Ou seja, se a emenda constitucional fosse regulamentada como os projetos de lei preveem, a expropriação seria possível em apenas 4,2% dos denunciados em 11 anos.

“A cada 100 réus acusados de trabalho escravo, cerca de quatro são condenados definitivamente. É mais que impunidade, chega a ser perda de tempo você movimentar a Justiça para condenar quatro pessoas”, diz o coordenador da pesquisa, o juiz federal Carlos Haddad, professor da UFMG.

Mesmo se condenado criminalmente, Riga ainda lembra que o processo criminal é muito longo e correria o risco de prescrever.

“O processo criminal envolvendo trabalho escravo passa por julgamento na primeira e segunda instâncias, no STJ e no STF. Do jeito que estão os PLs, a ação de expropriação das terras teriam início somente após todo esse trâmite”, diz Riga.

Por isso, para o Auditor-Fiscal do Trabalho, apenas o processo administrativo, já usado como elemento para incluir o nome do empregador na Lista Suja, deveria bastar para iniciar a ação de expropriação das propriedades com mão de obra análoga à escrava.

“Se os autos de infração feitos pelos fiscais [em campo] forem considerados válidos e o processo administrativo considerar o empregador culpado, mesmo após garantir ampla defesa ao denunciado, isso deveria bastar para dar início a ação de expropriação daquelas terras”, defende Riga.

Lista Suja

Uma portaria interministerial instituiu a Lista Suja em 2004, um documento público com os nomes de empregadores que submeteram trabalhadores a condição análoga ao de escravo.

“A Lista Suja é uma iniciativa pioneira no mundo todo, que traz transparência sobre o tema para a sociedade, nos mostra quem são as empresas que utilizam trabalho escravo, mas ela ainda é frágil e precisa de uma lei para que não seja extinta”, diz Neiva.

Em 2016, o ministro do Supremo Tribunal Federal (STF) Marco Aurélio, considerou que a Lista Suja se ampara na Lei de Acesso à Informação (Lei 12.527/11), uma vez que os autos de infração expedidos por auditores do trabalho são públicos.

Quem entra para a Lista Suja não tem acesso a créditos e financiamentos por dois anos, além de ser monitorado de perto pelos grupos de fiscalização móvel.

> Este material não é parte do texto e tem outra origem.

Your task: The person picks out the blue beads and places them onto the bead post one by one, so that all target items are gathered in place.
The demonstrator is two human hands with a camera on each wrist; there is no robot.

Se constatada reincidência de trabalho escravo, o nome permanece no documento por mais dois anos.

“Não temos auditores nem estrutura para realizar o monitoramento nos locais incluídos na Lista Suja. Geralmente, quando fazemos, é porque recebemos informações novas, como uma nova denúncia de trabalho escravo no local”, diz o auditor-fiscal Riga.

Dados do MPT mostram que cerca de 45% do quadro de auditores fiscais do trabalho estão vagos por falta de novas contratações. Nos últimos dez anos, a área também sofreu corte de quase 70% dos recursos orçamentários. 

“O principal pilar do combate ao trabalho escravo é a fiscalização. Sem ela, não tem Lista Suja, não tem resgates, não se tem políticas para enfrentamento”, diz Neiva.